In the context of the conference theme of New Horizons, I posed a number of questions in my key note address. I hope to pull together the whole piece for publication, but here are the questions.

• What if the way in which we have sought to resolve difficult disputes historically and still do generally is not conducive to effective resolution of problems: whether personal, local, national, global?
• What if the way we have done and still do politics is not effective in dealing with the big issues of the day?
• What if the distribution of capital and income, wealth, in our societies, is so unbalanced that it risks our economic futures and overall security?
• What if our general approach to equality, to justice, to rights, is seriously flawed and based on the wrong model and wrong ways of thinking?
• What if, throughout the world, people are tired of having things done to them rather than with them?
• What if, as Jeffrey Rifkin suggests, we are approaching the eclipse of capitalism and a new age of near zero marginal cost economics?
• What if there is a significant likelihood that our species is facing its own extinction?
• What if environmental degradation, pollution of the oceans, soil erosion, adverse changes in climate, are really as bad as 90% or more of the world’s scientists say? What if we really are, as we are being told by credible voices, already well into the sixth mass extinction of species on the planet?
• What if more than 50% of global carbon reserves need to remain unextracted to have any hope of limiting increased carbon emissions to the maximum 2% to ensure a sustainable future?
• What if large parts of our capitalist economic model and future shareholder value and pension funding depends on extraction of that 50%? Indeed, what if our economic system and our planetary system are now effectively at war?
• What if mass migration will become the norm and what we see now is just the beginning of decades of movement of displaced people to places of perceived plenty?
• What if our conventional, binary, right/wrong, black/white approach to resolving our differences is insufficient to deal with the realities of modern existence? Indeed what if it is conducive to species failure?
• What if we are close to the point of no return?
• Much more mundanely, what if the way we handle many of our own day to day conflicts is unnecessarily and disproportionately costly in time and money, detrimental to wellbeing and damaging to relationships?
• What if….we need to change our approach to how we work together in order to survive?

I recognised that these are all hypotheticals of course. But, for an increasing number of people, there is only one response to these questions. And that is this: things are not as they should be, not as they need to be in the future, indeed not as they need to be right now. We need to act, to do something different. To change, to shift the paradigms….

In developing my theme, I proposed that mediation Is, and mediators are, a key to our future progress (indeed, survival) and that we need to be much less shy about the value of what we do and who we are.

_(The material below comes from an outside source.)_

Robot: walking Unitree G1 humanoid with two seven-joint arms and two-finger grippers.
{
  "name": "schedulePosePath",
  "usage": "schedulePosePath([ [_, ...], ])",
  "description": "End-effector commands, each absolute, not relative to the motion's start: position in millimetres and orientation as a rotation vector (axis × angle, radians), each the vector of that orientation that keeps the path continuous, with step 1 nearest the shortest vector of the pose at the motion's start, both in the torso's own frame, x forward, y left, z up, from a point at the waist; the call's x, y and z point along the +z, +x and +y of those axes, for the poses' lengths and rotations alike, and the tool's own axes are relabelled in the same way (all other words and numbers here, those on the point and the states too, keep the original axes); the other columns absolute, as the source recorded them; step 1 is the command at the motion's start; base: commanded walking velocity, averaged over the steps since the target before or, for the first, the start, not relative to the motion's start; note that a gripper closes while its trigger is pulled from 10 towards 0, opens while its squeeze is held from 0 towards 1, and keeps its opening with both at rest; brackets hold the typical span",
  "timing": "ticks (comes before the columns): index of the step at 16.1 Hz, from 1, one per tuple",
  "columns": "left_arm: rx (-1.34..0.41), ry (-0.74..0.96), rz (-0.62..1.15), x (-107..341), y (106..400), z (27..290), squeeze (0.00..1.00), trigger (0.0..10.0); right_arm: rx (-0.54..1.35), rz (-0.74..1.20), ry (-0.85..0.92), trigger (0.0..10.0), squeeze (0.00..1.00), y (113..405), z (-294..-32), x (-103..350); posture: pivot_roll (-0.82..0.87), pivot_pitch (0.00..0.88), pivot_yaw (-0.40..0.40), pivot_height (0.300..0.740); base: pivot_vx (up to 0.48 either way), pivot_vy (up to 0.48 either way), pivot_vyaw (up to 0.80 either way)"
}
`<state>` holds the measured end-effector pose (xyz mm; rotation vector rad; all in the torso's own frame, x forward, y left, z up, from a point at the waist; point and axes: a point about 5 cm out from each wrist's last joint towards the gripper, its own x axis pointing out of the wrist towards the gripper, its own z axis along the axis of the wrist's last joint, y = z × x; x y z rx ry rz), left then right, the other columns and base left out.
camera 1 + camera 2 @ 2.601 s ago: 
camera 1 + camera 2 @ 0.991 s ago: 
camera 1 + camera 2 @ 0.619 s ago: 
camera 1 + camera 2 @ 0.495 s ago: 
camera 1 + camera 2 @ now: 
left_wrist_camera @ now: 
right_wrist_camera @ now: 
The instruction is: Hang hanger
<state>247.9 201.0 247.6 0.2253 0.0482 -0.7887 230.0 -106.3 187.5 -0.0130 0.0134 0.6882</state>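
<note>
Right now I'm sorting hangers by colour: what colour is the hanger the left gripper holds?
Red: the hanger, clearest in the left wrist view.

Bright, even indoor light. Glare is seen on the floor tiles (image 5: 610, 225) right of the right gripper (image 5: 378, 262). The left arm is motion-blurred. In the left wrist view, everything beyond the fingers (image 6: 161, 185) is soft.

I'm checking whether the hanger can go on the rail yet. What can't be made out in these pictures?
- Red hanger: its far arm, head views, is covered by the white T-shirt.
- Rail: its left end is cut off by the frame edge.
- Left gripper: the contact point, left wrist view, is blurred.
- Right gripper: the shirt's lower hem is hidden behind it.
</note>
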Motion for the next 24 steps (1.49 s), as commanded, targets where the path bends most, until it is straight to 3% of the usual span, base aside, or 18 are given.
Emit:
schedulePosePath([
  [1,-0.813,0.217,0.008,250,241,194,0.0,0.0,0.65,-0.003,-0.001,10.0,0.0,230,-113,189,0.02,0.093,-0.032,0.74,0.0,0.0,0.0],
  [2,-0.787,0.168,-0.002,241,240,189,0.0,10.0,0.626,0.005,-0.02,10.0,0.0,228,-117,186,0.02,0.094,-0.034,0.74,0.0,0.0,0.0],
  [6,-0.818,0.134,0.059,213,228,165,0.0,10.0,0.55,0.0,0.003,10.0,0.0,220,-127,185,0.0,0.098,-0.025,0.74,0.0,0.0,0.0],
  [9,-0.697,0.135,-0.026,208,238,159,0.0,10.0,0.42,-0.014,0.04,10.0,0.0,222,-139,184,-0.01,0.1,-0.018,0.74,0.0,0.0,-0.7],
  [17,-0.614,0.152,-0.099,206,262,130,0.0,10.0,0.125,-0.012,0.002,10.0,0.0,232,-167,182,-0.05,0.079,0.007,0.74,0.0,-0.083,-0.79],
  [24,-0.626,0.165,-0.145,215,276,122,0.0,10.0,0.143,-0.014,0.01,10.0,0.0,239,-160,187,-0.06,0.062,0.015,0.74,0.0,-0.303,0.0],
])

Continuing with the topic of inquiry, in one of my workshop sessions at the Conference we discussed the value of really good questions to get under the surface of any problem. I offered these examples drawn from a recent mediation:

What is this really about?
How much of this is about money?
What is really motivating me?
What do I need to have acknowledged about me and my role in the family/business?
What have I done to contribute to this situation?
What would I do differently if I could start again?
What do I need to say to my siblings/colleagues/partners which will really help?
What do I need to say I am sorry about?
What would [my mentors] say to me if they were standing in the corner watching me?
What would they expect of me in this situation?
What one thing can I do which will change things radically for the better?
What can I give which will help to change the present situation?
If I was watching myself from a detached perspective in this mediation, what would I hope to see and hear?
If I leave the mediation without a resolution, what is the one thing I might regret not saying?
What price do I put on family/partnership/contractual reconciliation/ resolution/ continuation?
If I leave the mediation with a resolution, how will that feel? What will I do?
What change might that bring to me – and to my siblings/partners/colleagues?
If this is the last time I am to see my siblings/partners/colleagues, what would I like to say? What impression would I like to leave?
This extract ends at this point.